Ortho Flashcards
Patellofemoral Pain Syndrome
Overuse syndrome, runners and females, maltracking/lateral subluxation within the femoral groove due to vastus medialis wkness. Get a merchant view on xr, treat with quad strengthening.
Plica Syndrome
medial/inferior is most common, pain and fullness with palpation, irritated with repeated flexion, tx with rest, ice, nsaids, quad strengthening.
Intoeing, causes and tx
often caused by internal tibial torsion, flexible nml foot, patellae in neutral position. Spont resolution is norm by age 7-8, do rotational osteotomy if persists.
Scoliosis, who to brace?
Only screen if having sx, check from beind as pt bends at waist, look for angulation, if 20 or > degrees then bracing
Nursemaid Elbow
Pt has arm in adduction, pronation, and flexed due to subluxation or dislocation of radial head. Reduce by supinating forearm, flexing elbow, while applying pressure over radial head.
Toddler’s Fracture
spiral fracture of the tibia usually from insignificant rotational trauma (running and falling with twisting motion). there should not be a fibular fracture.

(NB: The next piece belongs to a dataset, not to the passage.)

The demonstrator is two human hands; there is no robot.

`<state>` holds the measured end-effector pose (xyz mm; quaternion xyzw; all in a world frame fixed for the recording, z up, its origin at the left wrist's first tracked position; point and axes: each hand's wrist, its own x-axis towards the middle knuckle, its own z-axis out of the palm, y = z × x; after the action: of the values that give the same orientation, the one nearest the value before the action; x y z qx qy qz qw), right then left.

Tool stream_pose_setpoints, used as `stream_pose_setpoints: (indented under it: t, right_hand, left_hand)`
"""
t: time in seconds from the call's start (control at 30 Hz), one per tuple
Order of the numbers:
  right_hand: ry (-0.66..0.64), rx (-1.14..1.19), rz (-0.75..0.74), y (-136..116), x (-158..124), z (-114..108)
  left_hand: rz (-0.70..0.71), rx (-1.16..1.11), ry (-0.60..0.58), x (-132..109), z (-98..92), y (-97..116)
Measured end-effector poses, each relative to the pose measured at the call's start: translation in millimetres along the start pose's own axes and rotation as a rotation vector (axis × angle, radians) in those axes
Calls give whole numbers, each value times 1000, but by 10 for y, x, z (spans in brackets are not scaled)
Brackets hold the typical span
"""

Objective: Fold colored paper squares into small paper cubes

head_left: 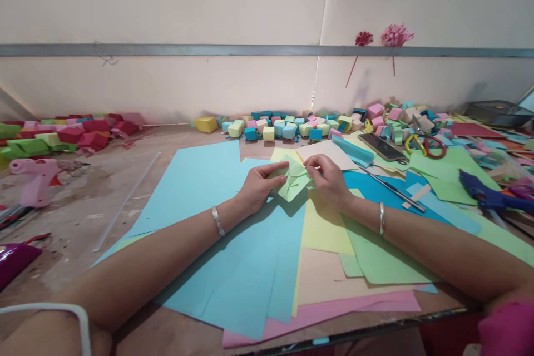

Metaphyseal Corner fracture- peds
always think child abuse, caused by shaking of child with flailing extremities, high energy tension or shearing force.
Metatarsus adductus
line bisecting the heel passes through 4th toe on each foot instead of between 2nd-3rd toes. Observe unless severe and inflexible then do serial casting. If rigid and >3mo or residual adductus >6mo then ped ortho referral.
Cause of Osteo in Sickle cell patient?
Salmonella up to 85% of the time. Otherwise Staph is the culprit.
Staight Leg Raise
+ when radicular symptoms occur below the level of the knee between 25-75 degrees of hip flexion, worse with ankle dorsiflexion. Crossoer pain = disc disease.
Spondylolysis
pain worse with hyperextension, bilateral pars interarticularis fractures, most commonly in lumbar region. Usually symptomatic when 25% of slippage and pts in late teens to 20’s
Spondylolisthesis
slippage of one vertebra on another
Most common carpal bone fx in FOSH
Scaphoid fracture
Scaphoid fractures
fosh injury, may not be seen on xr right away, put in spica cast with thumb and f/u, more risk if fx is near proximal pole due to nonunion and avascular necrosis, get ortho.
Mallet finger
“jamming” mechanism of finger, swelling and flexion at dip, full extension splint and ortho referral.